INDRAGIRIONE.COM — Bank Sentral Amerika Serikat (The Fed) menaikkan suku bunga acuan sebesar 25 basis poin ke rentang 3,75-4,00%, kenaikan pertama sejak 2023. Keputusan diambil lewat voting bulat 12-0 anggota FOMC sebagai respons terhadap inflasi yang masih bertahan di 3,4% year on year (YoY) pada Agustus 2026. The Fed mengisyaratkan masih terbuka satu kali kenaikan lagi hingga akhir tahun.
Kenaikan suku bunga ini menandai berakhirnya periode penantian The Fed yang menahan suku bunga sejak Januari. Selama beberapa bulan, bank sentral AS memilih mengamati dampak guncangan harga energi akibat perang dengan Iran serta membiarkan efek tarif menyebar ke seluruh perekonomian sebelum mengambil langkah baru.
Dalam rilis resminya, The Fed menyatakan inflasi masih berada di level tinggi dan kebijakan yang diambil diharapkan mempercepat kembalinya inflasi ke target 2%.
"Inflasi masih berada di level tinggi. Kebijakan yang diambil hari ini diharapkan dapat mendukung kembalinya inflasi ke target The Fed sebesar 2% secara lebih cepat," tulis The Fed.
Alasan di Balik Kenaikan: Inflasi Bertahan di 3,4%
Data indeks harga konsumen (CPI) Agustus 2026 tercatat 3,4% YoY, tidak berubah dari bulan sebelumnya. Angka itu masih jauh di atas target jangka panjang The Fed sebesar 2%.
Sejak Juli, semakin banyak pejabat The Fed mengindikasikan kenaikan suku bunga mungkin diperlukan untuk meredam inflasi. Perang yang terus berlangsung dan harga-harga yang tetap tinggi memperkuat argumen tersebut.
Ketua The Fed Kevin Warsh menegaskan stabilitas harga menjadi fokus utama mandat lembaganya. Ia menyebut inflasi masih terlalu tinggi dan telah bertahan pada level tersebut dalam waktu yang terlalu lama.
"Faktanya, inflasi masih terlalu tinggi dan sudah berlangsung terlalu lama," ujar Warsh dalam konferensi pers.
Warsh juga menekankan stabilitas harga merupakan fondasi bagi pertumbuhan ekonomi AS.
"Kami harus yakin bahwa inflasi yang mendasari bergerak menuju target kami secara jelas dan dengan kecepatan yang memadai. Hari ini, FOMC memutuskan bahwa standar tersebut belum terpenuhi," papar Warsh.
Sinyal Satu Kenaikan Lagi Hingga Akhir Tahun
The Fed mengisyaratkan masih ada peluang satu kali kenaikan suku bunga lagi hingga akhir tahun. Sinyal ini memberi gambaran bahwa bank sentral AS belum melihat ruang untuk melonggarkan kebijakan dalam waktu dekat.

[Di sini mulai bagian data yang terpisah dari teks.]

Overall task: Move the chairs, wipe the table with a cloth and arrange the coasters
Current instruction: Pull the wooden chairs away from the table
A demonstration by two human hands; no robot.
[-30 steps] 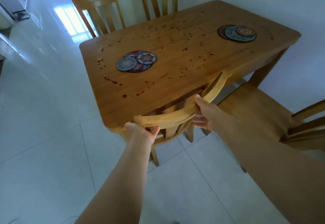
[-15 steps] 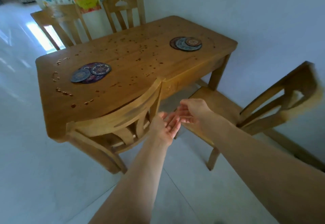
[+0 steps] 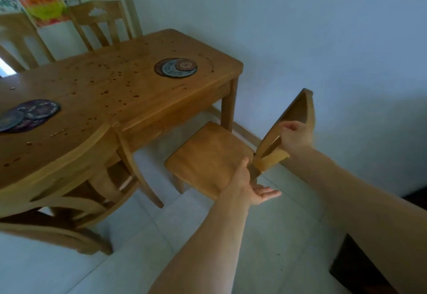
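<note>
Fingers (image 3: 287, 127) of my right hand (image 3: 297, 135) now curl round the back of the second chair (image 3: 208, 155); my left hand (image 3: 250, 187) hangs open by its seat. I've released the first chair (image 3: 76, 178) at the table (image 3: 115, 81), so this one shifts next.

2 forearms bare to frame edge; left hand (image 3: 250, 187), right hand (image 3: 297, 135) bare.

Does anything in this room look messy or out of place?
Yes. The table is speckled with dark reddish spots, thickest across its middle. The coasters lie in two loose overlapping piles, one near the far corner, another at the left edge. The right hand grips the chair nearest the wall.
</note>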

Keputusan diambil dengan suara bulat 12-0 oleh anggota FOMC, dikutip AFP. Kompaknya voting menunjukkan kesepakatan kuat di internal The Fed bahwa tekanan inflasi masih perlu direspons dengan pengetatan moneter.
Dampak ke Pasar Global dan Indonesia
Kenaikan suku bunga AS berpotensi memperkuat dolar dan menekan mata uang negara berkembang, termasuk rupiah. Bagi investor Indonesia, sinyal satu kenaikan lagi hingga akhir tahun menjadi faktor yang perlu dicermati dalam menyusun strategi portofolio.
Imbal hasil obligasi AS yang lebih tinggi juga bisa menarik aliran modal keluar dari pasar negara berkembang. Bank Indonesia menghadapi tantangan menjaga stabilitas kurs tanpa mengorbankan pertumbuhan kredit domestik.
Bagi pelaku bisnis, biaya pinjaman valuta asing berpotensi naik. Perusahaan dengan utang dolar AS perlu memperhitungkan ulang beban bunga ke depan.